If you are ever unfortunate enough to be the victim of gun violence, it is quite possible that you may not hear the word “gunshot wound” mentioned in the halls of the hospital as you are wheeled into the trauma bay, tethered to IV’s, connected to monitors, and attached to breathing equipment. That’s because gunshot injuries are so common, that we often simply refer to them as “GSW,” followed by the location of the injury. Perhaps you are patient “GSW back” with a spinal cord injury, unable to move your legs. Maybe you are “GSW head” with a severe brain injury, or “GSW chest” unable to breathe from a collapsed lung.
In any of these events, after being stabilized in the trauma bay, you are very likely to end up in the operating room, where a skilled team of doctors, nurses, and technicians will fight to save your life.
In the operating room an anesthesiologist and trauma surgeon will dictate your care in conjunction with the OR nurses. The anesthesiologist will be responsible for keeping you alive during this very critical period. They will insert a breathing tube, manage the status of your breathing, and make sure to treat any potentially fatal acidosis. He or she will administer life saving medications, fluids, and transfuse blood as necessary. Electrolytes, body temperature, blood loss, urine output, and cardiac output must all be monitored closely as changes can occur rapidly within seconds to minutes, and can be fatal. Often patients are too unstable to tolerate even small amounts of anesthesia, and awareness, or some level of consciousness under anesthesia is more common in trauma surgery than any other type of surgery.
While this is occurring, the trauma surgeon will work rapidly to identify and treat the injury, especially if the gunshot wound has caused life-threatening bleeding. Your surgeon must often deal with multiple injuries at the same time, in the setting of severe trauma and bleeding. This is a great challenge as identifying important anatomy becomes very difficult when bullets change the appearance of normal tissues and organs.
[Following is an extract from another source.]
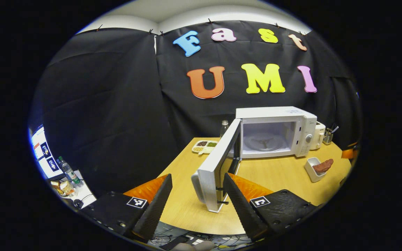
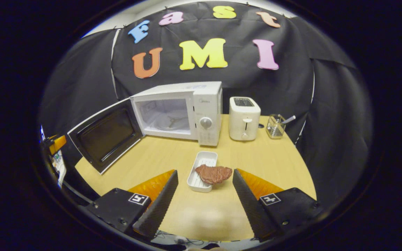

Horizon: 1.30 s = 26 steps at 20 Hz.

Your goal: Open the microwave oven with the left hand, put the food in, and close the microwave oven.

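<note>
Hand-held gripper, left: jaws spread wide, nothing held; the free edge of the microwave door stands between its fingers without either finger pressing on it.
Hand-held gripper, right: jaws spread wide, nothing held; hovers over the table.
Microwave oven: ahead of both grippers, at the back of the table; door swung fully out to its hinge side, cavity bare, turntable ring visible.
Food: brown slab resting on the near end of a white tray, just ahead of the right gripper and in line with the gap between its fingers; well right of the left gripper.
Toaster: beside the oven, clear of the path.
Step in hand, by judgement: opening done; loading not yet begun.
Next move calls for: right gripper to advance and close across the tray or the slab, lift, carry it forward and left into the cavity; left gripper then pushes the door shut.
</note>
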Motion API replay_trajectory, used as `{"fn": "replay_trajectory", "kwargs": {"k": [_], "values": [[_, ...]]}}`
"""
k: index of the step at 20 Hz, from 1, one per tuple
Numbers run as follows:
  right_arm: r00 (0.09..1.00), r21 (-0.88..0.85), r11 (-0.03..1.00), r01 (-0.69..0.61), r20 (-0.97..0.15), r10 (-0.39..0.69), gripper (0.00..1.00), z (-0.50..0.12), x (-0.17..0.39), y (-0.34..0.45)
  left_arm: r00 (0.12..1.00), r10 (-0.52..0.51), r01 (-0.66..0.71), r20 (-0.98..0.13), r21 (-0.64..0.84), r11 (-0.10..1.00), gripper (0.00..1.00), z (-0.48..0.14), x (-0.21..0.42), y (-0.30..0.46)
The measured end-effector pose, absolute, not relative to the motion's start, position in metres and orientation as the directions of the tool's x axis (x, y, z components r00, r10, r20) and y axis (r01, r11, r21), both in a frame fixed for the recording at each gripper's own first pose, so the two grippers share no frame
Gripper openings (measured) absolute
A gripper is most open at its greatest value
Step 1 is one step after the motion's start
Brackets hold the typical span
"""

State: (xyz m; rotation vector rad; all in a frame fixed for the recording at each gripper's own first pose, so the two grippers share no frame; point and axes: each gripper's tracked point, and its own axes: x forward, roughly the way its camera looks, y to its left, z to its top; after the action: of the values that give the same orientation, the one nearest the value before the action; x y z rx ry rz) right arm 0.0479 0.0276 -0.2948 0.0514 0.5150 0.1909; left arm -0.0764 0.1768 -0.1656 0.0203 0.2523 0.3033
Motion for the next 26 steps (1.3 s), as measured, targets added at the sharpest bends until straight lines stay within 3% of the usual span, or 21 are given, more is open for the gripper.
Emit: {"fn": "replay_trajectory", "kwargs": {"k": [3,4,5,8,9,10,11,12,13,14,15,16,17,18,19,20,21,23,24,25,26], "values": [[0.814,0.151,0.973,-0.175,-0.534,0.229,0.87,-0.33,0.062,0.022,0.947,0.244,-0.254,-0.209,-0.018,0.967,0.92,-0.128,-0.064,0.14],[0.804,0.172,0.968,-0.182,-0.541,0.248,0.87,-0.338,0.069,0.02,0.953,0.231,-0.243,-0.197,-0.041,0.969,0.92,-0.118,-0.058,0.131],[0.798,0.188,0.964,-0.189,-0.543,0.262,0.96,-0.347,0.076,0.02,0.957,0.224,-0.238,-0.183,-0.058,0.969,0.92,-0.108,-0.052,0.123],[0.764,0.236,0.95,-0.203,-0.568,0.305,0.86,-0.372,0.102,0.018,0.968,0.194,-0.214,-0.159,-0.121,0.969,0.92,-0.081,-0.03,0.097],[0.753,0.266,0.942,-0.205,-0.572,0.326,0.96,-0.377,0.112,0.018,0.968,0.192,-0.213,-0.16,-0.129,0.968,0.92,-0.077,-0.024,0.092],[0.743,0.306,0.928,-0.212,-0.566,0.356,0.96,-0.38,0.121,0.02,0.969,0.196,-0.216,-0.153,-0.129,0.968,0.92,-0.07,-0.018,0.087],[0.732,0.338,0.916,-0.214,-0.566,0.38,0.84,-0.382,0.13,0.021,0.969,0.2,-0.218,-0.145,-0.125,0.968,0.92,-0.063,-0.012,0.083],[0.719,0.368,0.904,-0.217,-0.567,0.403,0.94,-0.385,0.141,0.023,0.968,0.205,-0.222,-0.145,-0.115,0.968,0.91,-0.06,-0.007,0.078],[0.707,0.401,0.89,-0.218,-0.564,0.427,0.81,-0.388,0.149,0.024,0.967,0.213,-0.228,-0.141,-0.104,0.968,0.9,-0.056,-0.004,0.073],[0.695,0.435,0.873,-0.221,-0.558,0.454,0.92,-0.39,0.154,0.026,0.966,0.214,-0.229,-0.144,-0.097,0.969,0.9,-0.053,0.0,0.067],[0.682,0.474,0.85,-0.229,-0.546,0.487,0.71,-0.39,0.156,0.029,0.965,0.216,-0.231,-0.146,-0.091,0.969,0.81,-0.05,0.003,0.06],[0.666,0.521,0.818,-0.243,-0.524,0.531,0.78,-0.387,0.161,0.035,0.964,0.22,-0.234,-0.151,-0.081,0.969,0.89,-0.049,0.005,0.055],[0.644,0.552,0.799,-0.237,-0.526,0.555,0.58,-0.391,0.163,0.038,0.959,0.234,-0.248,-0.16,-0.072,0.966,0.89,-0.049,0.008,0.053],[0.624,0.579,0.783,-0.229,-0.529,0.574,0.63,-0.395,0.163,0.039,0.956,0.243,-0.258,-0.166,-0.071,0.964,0.89,-0.047,0.01,0.05],[0.609,0.605,0.763,-0.227,-0.523,0.596,0.4,-0.394,0.162,0.04,0.951,0.256,-0.271,-0.172,-0.072,0.96,0.81,-0.046,0.012,0.047],[0.598,0.626,0.749,-0.219,-0.52,0.61,0.46,-0.394,0.162,0.041,0.946,0.27,-0.286,-0.179,-0.073,0.955,0.81,-0.045,0.012,0.044],[0.584,0.643,0.733,-0.222,-0.514,0.628,0.37,-0.392,0.162,0.042,0.941,0.28,-0.298,-0.189,-0.072,0.952,0.89,-0.047,0.012,0.04],[0.566,0.644,0.727,-0.237,-0.517,0.642,0.27,-0.39,0.16,0.042,0.933,0.302,-0.32,-0.197,-0.067,0.945,0.89,-0.047,0.013,0.035],[0.556,0.648,0.721,-0.246,-0.515,0.653,0.17,-0.386,0.161,0.042,0.929,0.312,-0.33,-0.199,-0.066,0.942,0.89,-0.047,0.013,0.034],[0.548,0.657,0.709,-0.256,-0.506,0.666,0.23,-0.381,0.159,0.044,0.928,0.317,-0.336,-0.197,-0.068,0.94,0.81,-0.046,0.012,0.032],[0.544,0.649,0.714,-0.262,-0.511,0.665,0.21,-0.375,0.16,0.044,0.927,0.321,-0.339,-0.196,-0.067,0.938,0.89,-0.046,0.011,0.03]]}}
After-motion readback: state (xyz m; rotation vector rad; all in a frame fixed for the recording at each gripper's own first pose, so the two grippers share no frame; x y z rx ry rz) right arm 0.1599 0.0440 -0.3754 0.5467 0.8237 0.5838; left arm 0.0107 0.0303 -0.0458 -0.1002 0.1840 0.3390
They may repair the injury but often complete resolution is impossible at the time of initial surgery. You may have tubes coming out of your chest and/or abdomen. Many times the abdomen is left wide open with a large midline incision packed with gauze and plastic wrapping to keep the intestines from protruding.
From the operating room you will be transferred to the intensive care unit (ICU). In the ICU a doctor called an intensivist will manage your care. He or she will keep you on a breathing machine and you will be placed on many medications just to keep you alive. Lab work will determine further care and additional studies or treatment may be administered such as x-rays, CAT (computed axial tomography) scans, or even dialysis for failing kidneys. You will be sedated during most of this time but at regular intervals the sedation will be stopped to assess your mental status. Avoiding ventilator-associated pneumonias, wound infections, breakdown of the surgical repairs, and a myriad of other potential complications are goals of care and essential to a good outcome.
If you survive your injuries, you may eventually have your breathing tube removed, many of your IV lines removed, and blood pressure medications discontinued. Occasionally a tracheostomy may be needed. This is a tube placed in the neck which can stay in place long-term if you are not ready to breathe on your own. You will then be transferred to a less acute area of the hospital. You may require help to manage your injuries such as how to change an ostomy bag, or assistance with a walker or wheelchair. Eventually you will be discharged, possibly to rehab, but may face a lifetime of recovery, therapy, and further surgeries. Many of your injuries may be permanent or lead to future complications, so additional healthcare may be needed for decades. Furthermore the psychological trauma can lead to Post Traumatic Stress Disorder (PTSD), depression, anxiety, and panic disorder.
Highly-trained multidisciplinary teams of doctors, nurses, and technicians, stand ready to treat you should you suffer a GSW. However, we would prefer to avoid it in the first place, and look forward to a future where we see significant decreases in gun related injuries.